ACTIVITY ->
Where the records below reach the line containing "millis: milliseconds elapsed", start transcribing, and end with the line containing "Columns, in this", exactly and with nothing else added.

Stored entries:
────

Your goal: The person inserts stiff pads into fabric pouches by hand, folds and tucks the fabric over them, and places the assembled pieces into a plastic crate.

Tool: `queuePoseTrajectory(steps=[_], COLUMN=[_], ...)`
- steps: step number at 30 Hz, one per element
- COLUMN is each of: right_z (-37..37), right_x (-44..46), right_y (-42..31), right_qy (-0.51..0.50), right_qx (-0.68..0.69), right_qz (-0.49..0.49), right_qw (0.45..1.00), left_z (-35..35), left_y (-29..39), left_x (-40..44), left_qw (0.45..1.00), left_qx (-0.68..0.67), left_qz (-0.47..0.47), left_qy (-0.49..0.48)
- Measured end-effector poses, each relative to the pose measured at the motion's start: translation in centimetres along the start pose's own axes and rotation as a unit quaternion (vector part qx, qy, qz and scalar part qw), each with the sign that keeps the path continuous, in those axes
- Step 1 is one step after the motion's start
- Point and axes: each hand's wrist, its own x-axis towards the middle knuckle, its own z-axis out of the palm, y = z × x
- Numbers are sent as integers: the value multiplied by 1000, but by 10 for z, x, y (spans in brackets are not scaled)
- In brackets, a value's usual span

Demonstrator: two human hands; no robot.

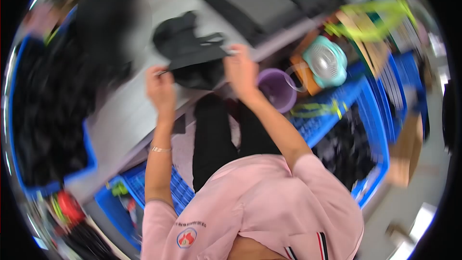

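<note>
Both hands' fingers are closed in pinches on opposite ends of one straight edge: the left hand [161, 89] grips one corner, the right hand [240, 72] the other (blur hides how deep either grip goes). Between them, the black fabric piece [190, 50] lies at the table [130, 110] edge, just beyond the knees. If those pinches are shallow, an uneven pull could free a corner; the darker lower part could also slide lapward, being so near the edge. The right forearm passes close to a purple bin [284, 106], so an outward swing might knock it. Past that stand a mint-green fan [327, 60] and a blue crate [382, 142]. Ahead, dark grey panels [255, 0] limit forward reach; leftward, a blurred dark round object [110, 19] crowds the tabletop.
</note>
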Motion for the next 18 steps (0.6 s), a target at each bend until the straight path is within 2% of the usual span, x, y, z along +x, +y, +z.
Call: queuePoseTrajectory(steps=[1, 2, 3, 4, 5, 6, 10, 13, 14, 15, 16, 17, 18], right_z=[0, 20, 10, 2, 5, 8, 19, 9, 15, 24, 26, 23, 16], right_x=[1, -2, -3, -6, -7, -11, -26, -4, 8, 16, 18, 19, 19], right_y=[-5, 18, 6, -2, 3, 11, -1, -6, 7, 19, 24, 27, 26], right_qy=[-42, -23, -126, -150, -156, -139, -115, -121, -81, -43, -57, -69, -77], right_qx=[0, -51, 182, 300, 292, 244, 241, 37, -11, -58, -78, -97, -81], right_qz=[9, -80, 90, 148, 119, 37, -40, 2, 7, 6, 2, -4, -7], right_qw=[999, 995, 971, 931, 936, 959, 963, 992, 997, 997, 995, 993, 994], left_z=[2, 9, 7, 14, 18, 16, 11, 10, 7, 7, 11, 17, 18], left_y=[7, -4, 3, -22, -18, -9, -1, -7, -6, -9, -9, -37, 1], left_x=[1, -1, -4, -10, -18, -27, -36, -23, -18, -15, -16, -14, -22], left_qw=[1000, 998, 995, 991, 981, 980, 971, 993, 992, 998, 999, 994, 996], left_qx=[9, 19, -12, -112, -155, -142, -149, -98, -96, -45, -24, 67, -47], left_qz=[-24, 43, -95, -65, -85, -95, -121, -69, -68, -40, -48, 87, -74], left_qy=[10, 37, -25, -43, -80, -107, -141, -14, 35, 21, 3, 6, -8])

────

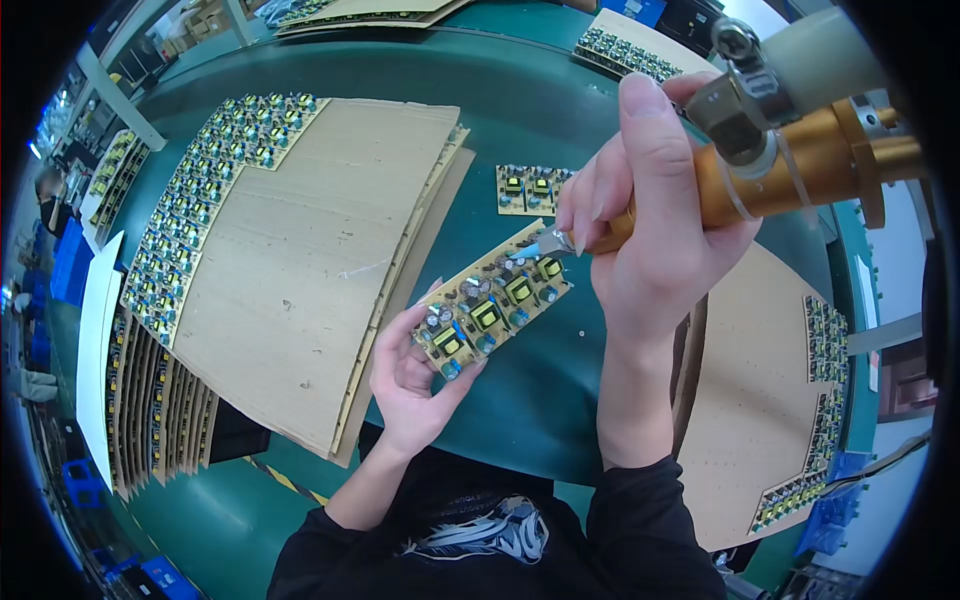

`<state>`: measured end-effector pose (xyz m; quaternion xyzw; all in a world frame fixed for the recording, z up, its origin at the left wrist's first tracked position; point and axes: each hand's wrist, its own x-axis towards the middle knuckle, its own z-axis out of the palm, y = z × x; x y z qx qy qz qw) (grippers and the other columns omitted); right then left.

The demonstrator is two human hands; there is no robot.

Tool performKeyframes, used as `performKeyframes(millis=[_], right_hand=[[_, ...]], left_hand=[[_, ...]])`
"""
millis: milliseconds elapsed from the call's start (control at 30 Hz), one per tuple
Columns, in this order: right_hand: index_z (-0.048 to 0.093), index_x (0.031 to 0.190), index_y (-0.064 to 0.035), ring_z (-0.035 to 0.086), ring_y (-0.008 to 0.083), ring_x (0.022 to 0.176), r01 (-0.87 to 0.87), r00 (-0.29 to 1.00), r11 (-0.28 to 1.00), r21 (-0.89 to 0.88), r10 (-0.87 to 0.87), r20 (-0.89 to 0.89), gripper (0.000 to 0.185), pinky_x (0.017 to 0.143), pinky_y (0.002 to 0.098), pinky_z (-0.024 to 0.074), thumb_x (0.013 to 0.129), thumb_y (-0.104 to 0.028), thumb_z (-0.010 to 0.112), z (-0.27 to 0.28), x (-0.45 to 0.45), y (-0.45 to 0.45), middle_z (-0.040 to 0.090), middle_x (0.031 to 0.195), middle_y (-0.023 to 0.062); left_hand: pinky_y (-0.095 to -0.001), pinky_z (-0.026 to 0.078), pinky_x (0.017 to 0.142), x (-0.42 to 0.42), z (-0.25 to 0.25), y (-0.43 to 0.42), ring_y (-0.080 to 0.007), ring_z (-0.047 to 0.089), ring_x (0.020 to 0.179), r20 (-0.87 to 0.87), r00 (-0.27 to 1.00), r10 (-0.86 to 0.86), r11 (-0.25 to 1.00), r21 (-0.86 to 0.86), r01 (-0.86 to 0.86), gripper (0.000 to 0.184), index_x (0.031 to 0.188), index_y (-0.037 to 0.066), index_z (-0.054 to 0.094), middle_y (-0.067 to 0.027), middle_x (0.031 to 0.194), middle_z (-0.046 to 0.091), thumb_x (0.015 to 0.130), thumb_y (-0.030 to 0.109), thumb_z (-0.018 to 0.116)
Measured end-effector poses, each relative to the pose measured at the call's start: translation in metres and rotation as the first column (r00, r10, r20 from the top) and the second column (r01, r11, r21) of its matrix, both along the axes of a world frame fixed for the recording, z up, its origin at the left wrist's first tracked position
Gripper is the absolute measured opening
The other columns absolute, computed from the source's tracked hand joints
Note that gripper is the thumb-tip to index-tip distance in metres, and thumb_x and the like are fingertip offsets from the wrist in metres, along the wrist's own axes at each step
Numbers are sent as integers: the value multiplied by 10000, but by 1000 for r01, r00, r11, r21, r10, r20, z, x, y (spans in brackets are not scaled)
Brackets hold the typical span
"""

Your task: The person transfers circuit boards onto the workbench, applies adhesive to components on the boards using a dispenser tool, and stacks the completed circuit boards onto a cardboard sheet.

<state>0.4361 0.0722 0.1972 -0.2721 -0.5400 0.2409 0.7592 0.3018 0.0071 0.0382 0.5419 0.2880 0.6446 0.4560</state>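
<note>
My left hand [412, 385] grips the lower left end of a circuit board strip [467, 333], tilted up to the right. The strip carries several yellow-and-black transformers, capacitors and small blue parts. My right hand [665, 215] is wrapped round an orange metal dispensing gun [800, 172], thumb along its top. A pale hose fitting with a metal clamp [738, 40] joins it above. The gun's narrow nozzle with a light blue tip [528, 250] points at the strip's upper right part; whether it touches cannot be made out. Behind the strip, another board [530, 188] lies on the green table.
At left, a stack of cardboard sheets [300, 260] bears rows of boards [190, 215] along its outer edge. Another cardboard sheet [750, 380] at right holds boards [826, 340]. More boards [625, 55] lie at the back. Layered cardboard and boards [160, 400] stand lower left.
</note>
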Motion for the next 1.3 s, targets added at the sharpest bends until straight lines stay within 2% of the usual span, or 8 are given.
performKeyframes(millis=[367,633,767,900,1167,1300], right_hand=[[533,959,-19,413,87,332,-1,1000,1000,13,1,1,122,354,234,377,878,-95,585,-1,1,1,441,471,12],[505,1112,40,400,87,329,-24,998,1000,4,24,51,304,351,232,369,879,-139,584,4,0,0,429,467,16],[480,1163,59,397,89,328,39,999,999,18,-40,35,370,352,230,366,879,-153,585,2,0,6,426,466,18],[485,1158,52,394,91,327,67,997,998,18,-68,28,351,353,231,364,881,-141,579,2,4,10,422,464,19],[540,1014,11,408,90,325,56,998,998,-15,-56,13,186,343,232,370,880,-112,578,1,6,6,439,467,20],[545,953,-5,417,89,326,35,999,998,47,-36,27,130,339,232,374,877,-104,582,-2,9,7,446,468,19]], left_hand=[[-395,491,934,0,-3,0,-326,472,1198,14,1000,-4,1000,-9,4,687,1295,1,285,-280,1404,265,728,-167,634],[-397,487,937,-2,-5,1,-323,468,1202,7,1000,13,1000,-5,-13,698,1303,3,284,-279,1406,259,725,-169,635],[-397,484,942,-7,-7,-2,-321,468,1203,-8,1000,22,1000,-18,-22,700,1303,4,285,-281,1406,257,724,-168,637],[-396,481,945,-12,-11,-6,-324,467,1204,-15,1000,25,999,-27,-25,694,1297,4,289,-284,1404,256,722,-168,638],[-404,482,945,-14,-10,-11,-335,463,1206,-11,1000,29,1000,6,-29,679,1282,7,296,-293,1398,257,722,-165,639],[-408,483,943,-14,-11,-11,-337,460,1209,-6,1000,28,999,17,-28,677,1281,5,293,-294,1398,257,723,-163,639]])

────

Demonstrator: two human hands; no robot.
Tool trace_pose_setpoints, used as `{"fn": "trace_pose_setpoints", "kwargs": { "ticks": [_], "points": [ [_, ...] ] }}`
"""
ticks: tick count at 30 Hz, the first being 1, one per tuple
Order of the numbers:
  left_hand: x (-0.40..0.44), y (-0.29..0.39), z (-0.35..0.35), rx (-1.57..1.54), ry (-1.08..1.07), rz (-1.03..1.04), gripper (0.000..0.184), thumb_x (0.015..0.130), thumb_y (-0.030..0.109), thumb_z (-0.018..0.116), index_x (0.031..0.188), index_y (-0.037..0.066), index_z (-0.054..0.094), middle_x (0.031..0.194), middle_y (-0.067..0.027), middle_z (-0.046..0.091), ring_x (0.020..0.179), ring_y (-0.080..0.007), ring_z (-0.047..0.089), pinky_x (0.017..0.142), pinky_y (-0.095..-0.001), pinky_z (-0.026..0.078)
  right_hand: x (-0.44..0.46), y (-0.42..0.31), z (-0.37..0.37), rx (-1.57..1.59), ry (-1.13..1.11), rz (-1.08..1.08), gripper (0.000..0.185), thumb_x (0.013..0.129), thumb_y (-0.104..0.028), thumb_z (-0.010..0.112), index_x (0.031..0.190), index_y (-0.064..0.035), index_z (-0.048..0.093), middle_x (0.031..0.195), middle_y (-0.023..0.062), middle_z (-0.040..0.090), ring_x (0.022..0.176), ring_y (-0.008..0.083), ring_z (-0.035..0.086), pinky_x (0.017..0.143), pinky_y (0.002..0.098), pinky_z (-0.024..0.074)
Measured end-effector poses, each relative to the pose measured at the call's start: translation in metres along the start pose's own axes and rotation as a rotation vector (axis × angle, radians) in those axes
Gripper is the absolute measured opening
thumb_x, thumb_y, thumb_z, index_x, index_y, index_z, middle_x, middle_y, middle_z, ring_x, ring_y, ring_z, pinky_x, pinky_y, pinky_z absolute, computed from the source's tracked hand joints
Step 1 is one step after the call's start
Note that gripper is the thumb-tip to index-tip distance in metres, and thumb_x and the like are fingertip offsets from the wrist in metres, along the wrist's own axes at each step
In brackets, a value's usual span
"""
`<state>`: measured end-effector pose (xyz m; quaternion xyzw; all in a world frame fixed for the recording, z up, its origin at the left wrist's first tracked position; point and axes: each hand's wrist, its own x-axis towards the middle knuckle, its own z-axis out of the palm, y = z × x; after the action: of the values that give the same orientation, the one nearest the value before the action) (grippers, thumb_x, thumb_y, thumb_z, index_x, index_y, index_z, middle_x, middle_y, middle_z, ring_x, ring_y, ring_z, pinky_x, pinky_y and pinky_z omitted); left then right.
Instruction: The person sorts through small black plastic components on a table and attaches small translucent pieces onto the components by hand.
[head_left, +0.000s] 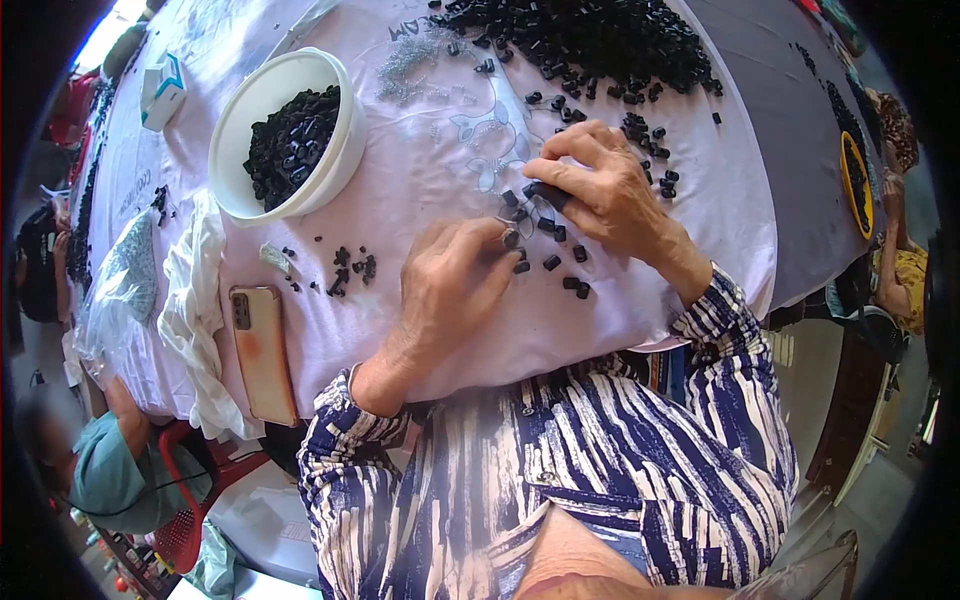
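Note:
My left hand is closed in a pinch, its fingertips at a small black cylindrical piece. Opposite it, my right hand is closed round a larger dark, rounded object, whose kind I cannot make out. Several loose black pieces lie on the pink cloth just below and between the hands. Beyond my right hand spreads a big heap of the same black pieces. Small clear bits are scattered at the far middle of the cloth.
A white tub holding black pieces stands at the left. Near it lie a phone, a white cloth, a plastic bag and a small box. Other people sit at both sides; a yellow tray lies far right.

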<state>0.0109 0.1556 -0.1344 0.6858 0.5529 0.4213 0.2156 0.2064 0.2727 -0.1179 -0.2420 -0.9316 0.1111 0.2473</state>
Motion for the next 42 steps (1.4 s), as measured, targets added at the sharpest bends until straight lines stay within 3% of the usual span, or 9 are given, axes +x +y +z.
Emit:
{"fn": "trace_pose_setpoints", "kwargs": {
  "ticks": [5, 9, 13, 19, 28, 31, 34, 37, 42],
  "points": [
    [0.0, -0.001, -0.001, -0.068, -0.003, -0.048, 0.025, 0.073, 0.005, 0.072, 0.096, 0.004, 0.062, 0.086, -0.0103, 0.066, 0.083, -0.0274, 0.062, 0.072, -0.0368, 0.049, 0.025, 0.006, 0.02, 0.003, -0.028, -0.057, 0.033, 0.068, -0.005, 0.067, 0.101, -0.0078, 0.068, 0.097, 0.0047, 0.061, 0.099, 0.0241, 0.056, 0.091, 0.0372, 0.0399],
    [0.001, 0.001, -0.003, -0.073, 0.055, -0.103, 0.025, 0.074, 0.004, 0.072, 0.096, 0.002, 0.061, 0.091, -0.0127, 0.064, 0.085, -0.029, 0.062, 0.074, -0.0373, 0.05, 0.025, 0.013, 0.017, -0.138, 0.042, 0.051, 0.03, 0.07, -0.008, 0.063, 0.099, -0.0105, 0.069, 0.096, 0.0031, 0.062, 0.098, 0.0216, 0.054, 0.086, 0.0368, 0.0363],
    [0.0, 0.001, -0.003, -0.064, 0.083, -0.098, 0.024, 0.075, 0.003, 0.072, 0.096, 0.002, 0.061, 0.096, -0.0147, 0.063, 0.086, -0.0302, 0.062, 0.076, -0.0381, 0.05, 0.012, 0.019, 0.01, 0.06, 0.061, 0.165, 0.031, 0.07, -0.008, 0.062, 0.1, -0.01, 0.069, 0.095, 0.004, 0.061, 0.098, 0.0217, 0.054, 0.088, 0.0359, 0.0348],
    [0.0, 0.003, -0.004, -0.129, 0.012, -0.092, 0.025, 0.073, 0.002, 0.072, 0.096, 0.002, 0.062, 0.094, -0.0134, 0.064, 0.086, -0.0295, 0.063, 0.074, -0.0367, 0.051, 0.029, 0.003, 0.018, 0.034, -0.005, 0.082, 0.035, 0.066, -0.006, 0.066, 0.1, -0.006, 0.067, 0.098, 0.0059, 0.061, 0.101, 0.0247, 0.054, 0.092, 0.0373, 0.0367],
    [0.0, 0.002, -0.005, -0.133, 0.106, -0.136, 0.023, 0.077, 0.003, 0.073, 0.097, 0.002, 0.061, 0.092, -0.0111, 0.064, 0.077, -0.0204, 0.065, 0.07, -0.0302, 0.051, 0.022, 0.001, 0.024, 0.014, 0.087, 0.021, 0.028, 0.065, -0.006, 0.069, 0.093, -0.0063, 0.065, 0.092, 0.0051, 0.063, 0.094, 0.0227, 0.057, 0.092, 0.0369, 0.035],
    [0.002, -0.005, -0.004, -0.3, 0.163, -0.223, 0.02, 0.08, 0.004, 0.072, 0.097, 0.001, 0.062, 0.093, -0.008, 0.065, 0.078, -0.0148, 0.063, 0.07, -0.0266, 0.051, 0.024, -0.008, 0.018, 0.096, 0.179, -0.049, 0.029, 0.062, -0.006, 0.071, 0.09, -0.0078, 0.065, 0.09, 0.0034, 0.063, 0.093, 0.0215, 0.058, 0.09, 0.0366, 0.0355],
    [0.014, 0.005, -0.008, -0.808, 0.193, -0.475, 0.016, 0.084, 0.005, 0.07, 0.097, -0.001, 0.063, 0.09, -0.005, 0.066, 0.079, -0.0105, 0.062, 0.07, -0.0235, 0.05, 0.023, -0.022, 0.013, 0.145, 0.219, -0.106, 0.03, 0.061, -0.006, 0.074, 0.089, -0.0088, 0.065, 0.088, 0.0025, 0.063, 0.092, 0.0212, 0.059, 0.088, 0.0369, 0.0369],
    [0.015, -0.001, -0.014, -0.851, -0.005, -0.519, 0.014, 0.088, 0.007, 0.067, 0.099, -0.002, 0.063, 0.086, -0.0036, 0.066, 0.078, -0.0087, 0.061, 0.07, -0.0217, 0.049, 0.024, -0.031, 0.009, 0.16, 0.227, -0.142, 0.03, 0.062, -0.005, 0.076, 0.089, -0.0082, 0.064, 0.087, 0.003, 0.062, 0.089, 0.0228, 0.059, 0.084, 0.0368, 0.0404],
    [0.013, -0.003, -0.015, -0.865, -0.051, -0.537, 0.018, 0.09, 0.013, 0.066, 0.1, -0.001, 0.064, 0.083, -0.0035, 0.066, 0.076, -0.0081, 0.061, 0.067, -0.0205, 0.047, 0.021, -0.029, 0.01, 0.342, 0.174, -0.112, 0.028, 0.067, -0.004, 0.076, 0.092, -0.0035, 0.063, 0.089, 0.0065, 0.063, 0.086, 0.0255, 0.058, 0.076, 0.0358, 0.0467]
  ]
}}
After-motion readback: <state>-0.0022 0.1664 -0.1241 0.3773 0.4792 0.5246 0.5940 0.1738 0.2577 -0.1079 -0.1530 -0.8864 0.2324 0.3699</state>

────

RESPONSE BOX ->
millis: milliseconds elapsed from the call's start (control at 30 Hz), one per tuple
Columns, in this order: right_hand: index_z (-0.048 to 0.093), index_x (0.031 to 0.190), index_y (-0.064 to 0.035), ring_z (-0.035 to 0.086), ring_y (-0.008 to 0.083), ring_x (0.022 to 0.176), r01 (-0.87 to 0.87), r00 (-0.29 to 1.00), r11 (-0.28 to 1.00), r21 (-0.89 to 0.88), r10 (-0.87 to 0.87), r20 (-0.89 to 0.89), gripper (0.000 to 0.185), pinky_x (0.017 to 0.143), pinky_y (0.002 to 0.098), pinky_z (-0.024 to 0.074), thumb_x (0.013 to 0.129), thumb_y (-0.104 to 0.028), thumb_z (-0.010 to 0.112), z (-0.27 to 0.28), x (-0.45 to 0.45), y (-0.45 to 0.45), middle_z (-0.040 to 0.090), middle_x (0.031 to 0.195), middle_y (-0.023 to 0.062); left_hand: pinky_y (-0.095 to -0.001), pinky_z (-0.026 to 0.078), pinky_x (0.017 to 0.142), x (-0.42 to 0.42), z (-0.25 to 0.25), y (-0.43 to 0.42), ring_y (-0.080 to 0.007), ring_z (-0.047 to 0.089), ring_x (0.020 to 0.179), r20 (-0.87 to 0.87), r00 (-0.27 to 1.00), r10 (-0.86 to 0.86), r11 (-0.25 to 1.00), r21 (-0.86 to 0.86), r01 (-0.86 to 0.86), gripper (0.000 to 0.184), index_x (0.031 to 0.188), index_y (-0.037 to 0.066), index_z (-0.054 to 0.094), middle_y (-0.067 to 0.027), middle_x (0.031 to 0.194), middle_z (-0.046 to 0.091), thumb_x (0.015 to 0.130), thumb_y (-0.030 to 0.109), thumb_z (-0.018 to 0.116)

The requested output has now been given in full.